Task to carry out
Among the lines below, restate word for word only those from the line with "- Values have" through the line with "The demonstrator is", with both end lines kept.

※

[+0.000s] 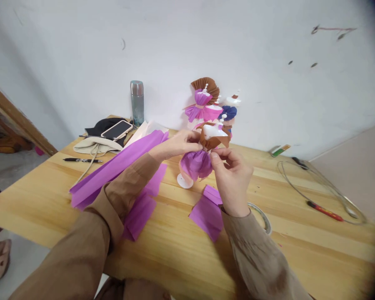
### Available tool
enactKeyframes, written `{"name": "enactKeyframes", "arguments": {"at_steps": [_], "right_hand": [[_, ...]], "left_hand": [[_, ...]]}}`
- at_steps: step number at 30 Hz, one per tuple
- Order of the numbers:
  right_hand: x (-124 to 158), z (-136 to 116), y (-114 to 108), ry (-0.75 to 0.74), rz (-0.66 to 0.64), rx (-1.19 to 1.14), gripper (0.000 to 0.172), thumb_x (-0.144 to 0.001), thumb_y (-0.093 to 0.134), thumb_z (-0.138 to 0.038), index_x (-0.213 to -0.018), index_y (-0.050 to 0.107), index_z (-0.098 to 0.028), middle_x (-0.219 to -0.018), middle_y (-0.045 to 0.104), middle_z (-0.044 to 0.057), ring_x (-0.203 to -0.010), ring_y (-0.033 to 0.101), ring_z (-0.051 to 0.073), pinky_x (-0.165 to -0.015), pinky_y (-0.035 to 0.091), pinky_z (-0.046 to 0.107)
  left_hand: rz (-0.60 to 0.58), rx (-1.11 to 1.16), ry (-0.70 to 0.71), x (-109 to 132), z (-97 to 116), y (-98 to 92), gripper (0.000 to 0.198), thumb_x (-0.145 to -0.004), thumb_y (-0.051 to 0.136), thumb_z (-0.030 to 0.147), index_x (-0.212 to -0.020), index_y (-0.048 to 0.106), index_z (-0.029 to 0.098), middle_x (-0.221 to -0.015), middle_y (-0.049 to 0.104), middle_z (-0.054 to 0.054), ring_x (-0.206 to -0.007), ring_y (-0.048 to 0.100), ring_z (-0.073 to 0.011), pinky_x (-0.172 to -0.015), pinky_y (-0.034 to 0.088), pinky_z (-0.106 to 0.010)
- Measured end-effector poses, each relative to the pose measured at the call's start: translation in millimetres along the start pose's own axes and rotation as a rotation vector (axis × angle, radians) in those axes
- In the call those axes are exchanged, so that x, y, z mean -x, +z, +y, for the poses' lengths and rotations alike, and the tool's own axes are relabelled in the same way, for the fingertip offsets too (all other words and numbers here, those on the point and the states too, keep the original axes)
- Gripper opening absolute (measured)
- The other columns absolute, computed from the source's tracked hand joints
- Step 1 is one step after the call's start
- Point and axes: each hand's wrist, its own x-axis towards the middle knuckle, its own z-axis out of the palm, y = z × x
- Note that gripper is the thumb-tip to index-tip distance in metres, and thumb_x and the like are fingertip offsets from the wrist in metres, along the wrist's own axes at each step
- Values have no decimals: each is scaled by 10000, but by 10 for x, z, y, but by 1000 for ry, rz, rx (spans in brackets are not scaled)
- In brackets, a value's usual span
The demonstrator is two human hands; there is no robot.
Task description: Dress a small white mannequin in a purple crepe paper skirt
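Observation:
A small dress-form figure with a brown paper top and a gathered purple paper skirt tilts above a round white base. At its narrow waist, my left hand pinches from the left side. My right hand closes thumb against fingers at the waist's right edge, just above the skirt; the exact grip is partly hidden. Under my left forearm lie a long folded strip of purple crepe paper and smaller purple pieces. Another purple piece rests beside my right wrist.
Several similar paper-dressed figures stand against the wall. Leftward are a metal flask, a phone, a pale cloth item and a pen. Rightward lie a tape roll, a red-handled tool and a looped cable.

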Motion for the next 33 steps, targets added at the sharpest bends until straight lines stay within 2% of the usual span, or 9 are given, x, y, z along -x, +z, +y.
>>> {"name": "enactKeyframes", "arguments": {"at_steps": [8,15,20,23,27,31,33], "right_hand": [[-29,-16,57,-8,42,143,239,-709,722,-392,-794,627,-189,-804,665,34,-650,589,162,-647,489,350],[-48,19,101,-117,80,232,190,-730,686,-344,-722,544,-219,-701,587,1,-613,552,162,-619,474,346],[-54,46,116,-135,103,267,147,-765,631,-273,-690,513,-231,-668,560,-15,-599,542,157,-624,467,342],[-54,43,126,-153,111,266,153,-762,628,-254,-672,507,-234,-648,546,-20,-598,540,159,-634,465,345],[-47,30,133,-169,105,266,164,-768,619,-241,-654,500,-236,-632,527,-24,-596,528,158,-636,459,345],[-39,36,138,-172,98,266,175,-769,625,-236,-654,494,-238,-646,523,-23,-618,532,161,-632,459,338],[-39,44,140,-175,98,267,181,-768,627,-236,-651,489,-238,-646,520,-24,-620,531,161,-630,462,336]], "left_hand": [[34,-89,-14,-23,-25,20,71,-777,564,107,-709,583,119,-678,547,14,-678,520,-115,-689,426,-271],[14,-82,15,-13,-40,27,73,-770,558,133,-697,549,136,-679,500,20,-662,484,-109,-665,405,-273],[-2,-53,42,3,-36,12,69,-764,562,170,-706,545,136,-685,478,28,-673,469,-107,-659,374,-273],[-22,-37,30,8,-27,-11,54,-754,572,177,-732,577,128,-702,511,18,-692,496,-116,-673,387,-277],[-104,55,33,14,-20,-58,111,-753,622,197,-827,635,116,-796,607,-17,-775,569,-143,-758,450,-299],[-126,58,22,38,1,-110,135,-747,692,249,-767,631,130,-774,616,-21,-789,597,-163,-747,473,-298],[-89,34,25,48,13,-136,165,-721,730,260,-739,632,128,-753,606,-21,-770,594,-163,-722,473,-294]]}}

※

Solution to this exercise
- Values have no decimals: each is scaled by 10000, but by 10 for x, z, y, but by 1000 for ry, rz, rx (spans in brackets are not scaled)
- In brackets, a value's usual span
The demonstrator is two human hands; there is no robot.

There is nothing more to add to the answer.